Antes de la pandemia solían hacer encuestas sobre si nos sentimos vascos, navarros, españoles, e incluso acerca del orden y la gradación en ese sentimiento: más o menos de un sitio, menos o más de otro. Y atendiendo a los resultados se encendían tertulias y apagaban utopías. A menudo, entre foráneos quisquillosos, surgía el debate y no había forma de escaquearse. Tan terca curiosidad recordaba a la de aquellos inquisidores de Belfast, que al preguntar a un paisano por su religión y este responder que era ateo, insistían: “Vale, ateo, de acuerdo, pero ¿ateo católico o ateo protestante?”. El afán por estabularnos puede, sí, agotar y aburrir, como si de tanto frotar el ombligo tomara la forma de un bostezo. Herta Müller, rumana de lengua alemana, cansada de que le cuestionaran qué era, lo aclaró de un modo evangélico tras recibir el Nobel de Literatura: “Yo soy la persona que soy”.

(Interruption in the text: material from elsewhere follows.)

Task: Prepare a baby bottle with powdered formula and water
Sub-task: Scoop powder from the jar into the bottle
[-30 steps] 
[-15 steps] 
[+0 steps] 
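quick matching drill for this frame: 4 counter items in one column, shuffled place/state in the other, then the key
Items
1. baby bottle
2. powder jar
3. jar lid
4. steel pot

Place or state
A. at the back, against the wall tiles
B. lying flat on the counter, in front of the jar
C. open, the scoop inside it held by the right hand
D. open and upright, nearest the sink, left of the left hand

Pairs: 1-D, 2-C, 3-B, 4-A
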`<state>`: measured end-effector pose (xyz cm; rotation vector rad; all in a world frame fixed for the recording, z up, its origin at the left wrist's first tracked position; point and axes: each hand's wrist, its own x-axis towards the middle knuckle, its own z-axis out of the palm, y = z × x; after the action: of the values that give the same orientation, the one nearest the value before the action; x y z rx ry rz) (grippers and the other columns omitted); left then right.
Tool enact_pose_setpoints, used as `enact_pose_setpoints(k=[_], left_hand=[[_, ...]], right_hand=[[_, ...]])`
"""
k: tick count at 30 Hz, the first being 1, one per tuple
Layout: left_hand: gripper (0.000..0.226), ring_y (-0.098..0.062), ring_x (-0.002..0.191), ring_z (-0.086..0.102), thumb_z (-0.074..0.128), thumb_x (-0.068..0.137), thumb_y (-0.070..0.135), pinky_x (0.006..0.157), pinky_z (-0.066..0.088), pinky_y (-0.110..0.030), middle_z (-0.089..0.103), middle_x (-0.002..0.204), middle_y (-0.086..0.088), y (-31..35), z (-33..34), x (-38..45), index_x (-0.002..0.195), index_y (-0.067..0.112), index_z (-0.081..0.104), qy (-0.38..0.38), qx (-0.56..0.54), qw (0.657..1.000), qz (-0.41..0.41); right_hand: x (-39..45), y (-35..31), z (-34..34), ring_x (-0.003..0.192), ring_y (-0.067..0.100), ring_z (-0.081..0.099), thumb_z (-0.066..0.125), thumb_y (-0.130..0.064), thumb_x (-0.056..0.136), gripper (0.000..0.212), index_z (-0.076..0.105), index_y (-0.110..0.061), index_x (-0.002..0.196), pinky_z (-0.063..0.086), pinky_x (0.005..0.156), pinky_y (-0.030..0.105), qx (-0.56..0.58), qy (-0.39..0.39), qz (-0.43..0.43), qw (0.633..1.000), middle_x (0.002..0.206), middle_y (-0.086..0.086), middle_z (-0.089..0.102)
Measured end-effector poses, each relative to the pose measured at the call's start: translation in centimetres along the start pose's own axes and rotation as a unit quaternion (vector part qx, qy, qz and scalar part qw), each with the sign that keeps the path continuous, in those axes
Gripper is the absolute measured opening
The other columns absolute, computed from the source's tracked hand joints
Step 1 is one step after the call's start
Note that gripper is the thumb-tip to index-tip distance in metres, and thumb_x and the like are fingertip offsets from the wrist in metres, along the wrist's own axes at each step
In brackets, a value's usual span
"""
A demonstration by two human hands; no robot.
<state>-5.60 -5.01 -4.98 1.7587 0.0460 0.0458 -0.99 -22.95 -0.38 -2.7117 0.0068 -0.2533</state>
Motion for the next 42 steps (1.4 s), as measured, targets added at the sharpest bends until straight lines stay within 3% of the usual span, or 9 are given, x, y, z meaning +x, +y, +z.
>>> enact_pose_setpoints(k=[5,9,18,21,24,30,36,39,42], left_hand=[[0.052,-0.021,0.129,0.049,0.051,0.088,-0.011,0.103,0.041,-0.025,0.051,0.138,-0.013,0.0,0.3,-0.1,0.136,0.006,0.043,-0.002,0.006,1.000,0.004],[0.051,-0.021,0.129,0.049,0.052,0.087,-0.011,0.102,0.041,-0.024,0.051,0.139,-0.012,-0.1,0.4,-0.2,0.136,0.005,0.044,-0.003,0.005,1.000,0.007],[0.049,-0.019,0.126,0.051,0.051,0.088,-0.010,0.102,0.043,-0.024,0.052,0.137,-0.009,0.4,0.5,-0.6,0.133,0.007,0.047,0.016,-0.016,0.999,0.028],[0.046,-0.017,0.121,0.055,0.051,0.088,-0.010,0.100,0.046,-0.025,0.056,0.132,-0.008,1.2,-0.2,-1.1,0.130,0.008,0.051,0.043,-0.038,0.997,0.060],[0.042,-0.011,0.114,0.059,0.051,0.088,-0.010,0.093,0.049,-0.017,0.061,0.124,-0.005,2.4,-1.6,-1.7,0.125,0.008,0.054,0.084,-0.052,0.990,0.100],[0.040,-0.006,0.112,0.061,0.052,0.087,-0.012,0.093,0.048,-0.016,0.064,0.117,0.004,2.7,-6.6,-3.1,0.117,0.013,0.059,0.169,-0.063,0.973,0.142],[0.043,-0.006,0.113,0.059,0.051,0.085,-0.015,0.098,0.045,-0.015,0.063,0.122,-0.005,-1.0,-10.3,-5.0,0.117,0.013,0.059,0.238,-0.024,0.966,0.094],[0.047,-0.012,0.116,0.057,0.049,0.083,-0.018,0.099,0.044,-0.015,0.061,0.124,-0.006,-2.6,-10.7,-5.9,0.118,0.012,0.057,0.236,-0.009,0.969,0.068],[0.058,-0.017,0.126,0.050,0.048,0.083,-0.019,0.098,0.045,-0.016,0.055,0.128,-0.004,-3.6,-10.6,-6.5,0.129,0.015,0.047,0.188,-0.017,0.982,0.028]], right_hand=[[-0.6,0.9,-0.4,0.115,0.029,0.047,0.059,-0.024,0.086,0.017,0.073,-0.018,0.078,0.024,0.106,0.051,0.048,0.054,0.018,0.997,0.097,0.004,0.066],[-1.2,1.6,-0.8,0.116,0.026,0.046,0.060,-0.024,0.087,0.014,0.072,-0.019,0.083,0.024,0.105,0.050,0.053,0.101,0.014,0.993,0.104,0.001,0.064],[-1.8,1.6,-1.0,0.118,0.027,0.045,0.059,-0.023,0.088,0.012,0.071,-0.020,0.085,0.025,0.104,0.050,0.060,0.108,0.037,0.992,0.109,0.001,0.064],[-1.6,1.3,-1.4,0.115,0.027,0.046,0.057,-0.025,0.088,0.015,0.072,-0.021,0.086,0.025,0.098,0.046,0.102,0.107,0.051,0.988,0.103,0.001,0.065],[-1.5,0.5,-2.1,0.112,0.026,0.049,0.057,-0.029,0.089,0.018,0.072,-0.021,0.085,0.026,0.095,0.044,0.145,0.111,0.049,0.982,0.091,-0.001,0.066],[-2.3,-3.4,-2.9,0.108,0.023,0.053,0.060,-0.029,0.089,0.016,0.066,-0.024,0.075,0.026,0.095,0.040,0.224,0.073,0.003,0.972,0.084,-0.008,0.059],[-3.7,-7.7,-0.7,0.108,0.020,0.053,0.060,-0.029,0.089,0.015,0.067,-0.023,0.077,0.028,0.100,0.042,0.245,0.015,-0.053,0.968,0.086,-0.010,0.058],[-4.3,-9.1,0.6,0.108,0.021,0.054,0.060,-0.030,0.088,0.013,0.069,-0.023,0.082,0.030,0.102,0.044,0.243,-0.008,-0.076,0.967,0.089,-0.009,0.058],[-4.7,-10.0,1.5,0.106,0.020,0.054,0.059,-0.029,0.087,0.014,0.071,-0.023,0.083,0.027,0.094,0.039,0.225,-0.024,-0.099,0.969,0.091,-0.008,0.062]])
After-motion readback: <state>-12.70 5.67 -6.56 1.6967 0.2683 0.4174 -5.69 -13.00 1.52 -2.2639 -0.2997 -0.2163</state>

Otros se bautizan apátridas o ciudadanos del mundo, casi siempre gente cuyo pasaporte coincide con su corazoncito. Así cualquiera. Ilya Ehrenburg, tras la Segunda Guerra Mundial, dijo que seguiría siendo judío hasta el día en que desapareciese el último antisemita del planeta, y se comprende muy bien esa empecinada resistencia.

Mi identidad también se mantiene y refuerza cuando alguien arremete contra ella. Sin embargo, si la dejan tranquila la llevo encima como llevo la tripa o la sombra. Me pesa menos que el manojo de llaves. Y ahora que se habla más de antígenos que de himnos, que nos miden más la fiebre que la sangre, soy yo quien me pregunto: ¿habrá vasquismo sin españolismo? Y más aún: ¿habrá vasquidad sin vasquismo?